## DIRECTIONS FOR THIS TASK
Within the entries below, count the lines that hold the string "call" and give only that number.
*** AVAILABLE DATA ***
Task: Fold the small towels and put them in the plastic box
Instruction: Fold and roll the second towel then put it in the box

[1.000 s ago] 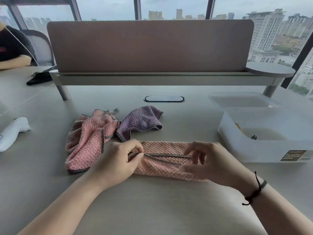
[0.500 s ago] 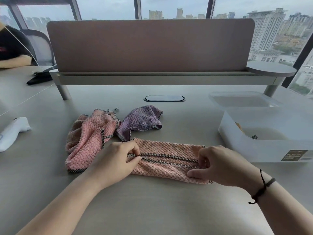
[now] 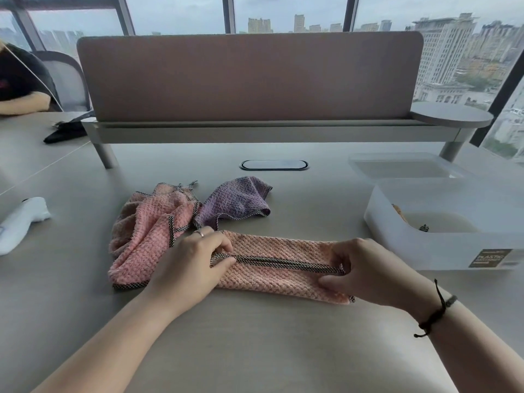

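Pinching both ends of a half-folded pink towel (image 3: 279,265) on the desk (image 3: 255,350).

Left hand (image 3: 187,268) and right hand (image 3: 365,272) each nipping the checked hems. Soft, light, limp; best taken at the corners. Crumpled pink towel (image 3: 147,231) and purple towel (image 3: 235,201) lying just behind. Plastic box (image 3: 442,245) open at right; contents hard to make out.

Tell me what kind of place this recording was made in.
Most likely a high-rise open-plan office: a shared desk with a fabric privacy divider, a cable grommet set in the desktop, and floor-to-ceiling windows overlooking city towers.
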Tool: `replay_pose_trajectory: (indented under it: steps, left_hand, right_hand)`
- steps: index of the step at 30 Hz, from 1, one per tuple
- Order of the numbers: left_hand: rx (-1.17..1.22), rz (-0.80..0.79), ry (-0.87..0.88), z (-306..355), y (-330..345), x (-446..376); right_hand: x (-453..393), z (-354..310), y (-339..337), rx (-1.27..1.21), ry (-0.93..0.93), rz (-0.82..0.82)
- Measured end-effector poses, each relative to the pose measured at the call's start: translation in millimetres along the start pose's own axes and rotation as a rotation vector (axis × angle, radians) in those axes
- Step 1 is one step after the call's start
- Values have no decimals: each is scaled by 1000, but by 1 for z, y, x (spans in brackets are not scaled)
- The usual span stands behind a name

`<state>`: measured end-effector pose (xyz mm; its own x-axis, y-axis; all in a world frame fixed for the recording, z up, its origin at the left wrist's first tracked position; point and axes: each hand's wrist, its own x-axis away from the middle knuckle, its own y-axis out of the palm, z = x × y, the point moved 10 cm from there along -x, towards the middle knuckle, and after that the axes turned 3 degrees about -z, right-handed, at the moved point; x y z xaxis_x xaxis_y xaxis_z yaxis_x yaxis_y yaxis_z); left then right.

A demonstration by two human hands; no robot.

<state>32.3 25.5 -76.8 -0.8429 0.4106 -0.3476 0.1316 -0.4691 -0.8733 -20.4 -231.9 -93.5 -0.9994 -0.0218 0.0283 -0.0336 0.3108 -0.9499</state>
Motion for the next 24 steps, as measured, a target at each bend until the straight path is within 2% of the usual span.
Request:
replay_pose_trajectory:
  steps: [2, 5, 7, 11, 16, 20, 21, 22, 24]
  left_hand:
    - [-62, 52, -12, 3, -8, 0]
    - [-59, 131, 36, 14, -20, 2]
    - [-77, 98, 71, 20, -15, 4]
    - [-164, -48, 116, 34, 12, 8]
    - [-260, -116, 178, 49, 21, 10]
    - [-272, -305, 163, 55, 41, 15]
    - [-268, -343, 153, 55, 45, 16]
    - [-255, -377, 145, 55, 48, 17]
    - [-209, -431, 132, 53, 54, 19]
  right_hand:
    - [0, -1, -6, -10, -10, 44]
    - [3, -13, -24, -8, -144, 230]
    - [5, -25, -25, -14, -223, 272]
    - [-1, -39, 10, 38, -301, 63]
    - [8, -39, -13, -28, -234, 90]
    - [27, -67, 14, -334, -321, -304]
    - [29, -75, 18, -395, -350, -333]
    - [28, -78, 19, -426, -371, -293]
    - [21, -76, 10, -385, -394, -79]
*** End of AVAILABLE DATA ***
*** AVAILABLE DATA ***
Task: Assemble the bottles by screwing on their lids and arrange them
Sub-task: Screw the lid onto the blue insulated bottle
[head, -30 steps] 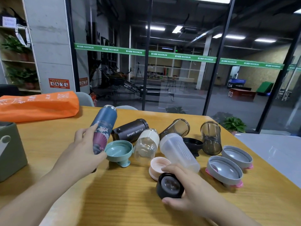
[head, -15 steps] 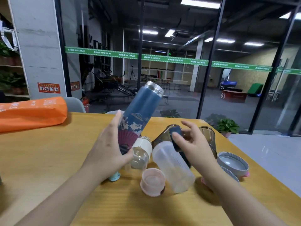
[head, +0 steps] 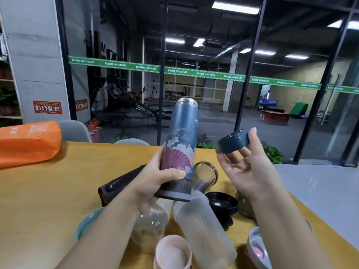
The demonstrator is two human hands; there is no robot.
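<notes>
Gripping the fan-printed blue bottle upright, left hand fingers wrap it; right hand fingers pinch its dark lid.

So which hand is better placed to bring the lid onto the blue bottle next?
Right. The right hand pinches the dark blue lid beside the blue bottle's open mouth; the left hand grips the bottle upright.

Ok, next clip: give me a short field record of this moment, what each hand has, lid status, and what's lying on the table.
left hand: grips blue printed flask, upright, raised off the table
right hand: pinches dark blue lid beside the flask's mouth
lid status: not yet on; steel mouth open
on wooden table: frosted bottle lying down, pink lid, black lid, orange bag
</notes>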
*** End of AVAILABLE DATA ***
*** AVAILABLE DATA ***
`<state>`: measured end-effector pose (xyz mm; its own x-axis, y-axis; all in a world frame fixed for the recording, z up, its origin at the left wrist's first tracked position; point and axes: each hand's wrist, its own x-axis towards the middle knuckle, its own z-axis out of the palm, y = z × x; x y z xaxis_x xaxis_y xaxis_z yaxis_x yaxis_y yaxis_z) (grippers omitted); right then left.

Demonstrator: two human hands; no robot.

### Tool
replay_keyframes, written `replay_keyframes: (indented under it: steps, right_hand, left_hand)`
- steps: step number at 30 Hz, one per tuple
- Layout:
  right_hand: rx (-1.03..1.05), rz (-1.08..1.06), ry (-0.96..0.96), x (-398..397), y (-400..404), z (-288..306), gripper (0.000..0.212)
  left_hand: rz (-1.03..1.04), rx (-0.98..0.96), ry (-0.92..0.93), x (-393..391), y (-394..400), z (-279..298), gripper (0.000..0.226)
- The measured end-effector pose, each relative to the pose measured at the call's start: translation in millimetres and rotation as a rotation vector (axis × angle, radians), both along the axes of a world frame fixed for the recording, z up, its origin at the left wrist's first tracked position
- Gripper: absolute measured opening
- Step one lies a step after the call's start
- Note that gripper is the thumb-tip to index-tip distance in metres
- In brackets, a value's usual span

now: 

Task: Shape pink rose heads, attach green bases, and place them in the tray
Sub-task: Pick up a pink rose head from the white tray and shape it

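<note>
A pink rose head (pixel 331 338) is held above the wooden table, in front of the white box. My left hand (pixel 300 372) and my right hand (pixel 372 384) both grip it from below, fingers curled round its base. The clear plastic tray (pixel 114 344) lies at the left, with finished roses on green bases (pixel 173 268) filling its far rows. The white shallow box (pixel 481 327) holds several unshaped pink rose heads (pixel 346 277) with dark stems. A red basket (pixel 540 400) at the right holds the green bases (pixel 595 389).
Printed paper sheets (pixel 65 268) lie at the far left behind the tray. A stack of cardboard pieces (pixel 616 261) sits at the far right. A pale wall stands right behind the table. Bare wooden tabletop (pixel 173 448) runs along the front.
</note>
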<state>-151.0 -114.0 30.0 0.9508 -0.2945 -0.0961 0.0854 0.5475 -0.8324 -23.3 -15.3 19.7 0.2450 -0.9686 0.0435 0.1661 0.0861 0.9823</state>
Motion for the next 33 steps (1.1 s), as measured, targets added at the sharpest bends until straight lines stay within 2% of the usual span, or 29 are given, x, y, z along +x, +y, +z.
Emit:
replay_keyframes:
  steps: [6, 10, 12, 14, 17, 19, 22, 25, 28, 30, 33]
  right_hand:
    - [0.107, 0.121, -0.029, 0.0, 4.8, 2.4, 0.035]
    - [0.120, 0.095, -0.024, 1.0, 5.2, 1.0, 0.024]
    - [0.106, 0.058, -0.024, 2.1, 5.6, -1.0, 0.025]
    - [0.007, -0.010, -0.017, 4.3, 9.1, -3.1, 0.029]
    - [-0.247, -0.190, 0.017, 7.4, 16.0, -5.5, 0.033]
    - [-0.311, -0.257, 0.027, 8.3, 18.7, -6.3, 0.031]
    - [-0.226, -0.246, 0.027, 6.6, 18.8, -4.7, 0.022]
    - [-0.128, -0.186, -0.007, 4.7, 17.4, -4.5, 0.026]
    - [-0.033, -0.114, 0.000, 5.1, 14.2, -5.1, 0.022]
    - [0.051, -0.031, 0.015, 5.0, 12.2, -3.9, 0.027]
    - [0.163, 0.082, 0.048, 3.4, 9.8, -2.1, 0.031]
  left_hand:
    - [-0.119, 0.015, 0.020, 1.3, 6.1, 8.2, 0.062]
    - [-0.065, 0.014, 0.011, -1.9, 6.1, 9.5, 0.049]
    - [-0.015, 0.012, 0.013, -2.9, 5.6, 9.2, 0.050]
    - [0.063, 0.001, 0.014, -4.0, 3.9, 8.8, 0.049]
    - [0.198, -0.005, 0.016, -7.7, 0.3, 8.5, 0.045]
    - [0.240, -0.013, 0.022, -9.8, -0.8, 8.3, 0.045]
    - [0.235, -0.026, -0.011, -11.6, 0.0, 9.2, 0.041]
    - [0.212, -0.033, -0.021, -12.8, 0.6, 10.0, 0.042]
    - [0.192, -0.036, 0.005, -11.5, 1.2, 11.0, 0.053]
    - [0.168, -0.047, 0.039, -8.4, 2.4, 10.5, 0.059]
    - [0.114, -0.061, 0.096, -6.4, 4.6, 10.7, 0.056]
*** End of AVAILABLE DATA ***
## EXERCISE RESULT
4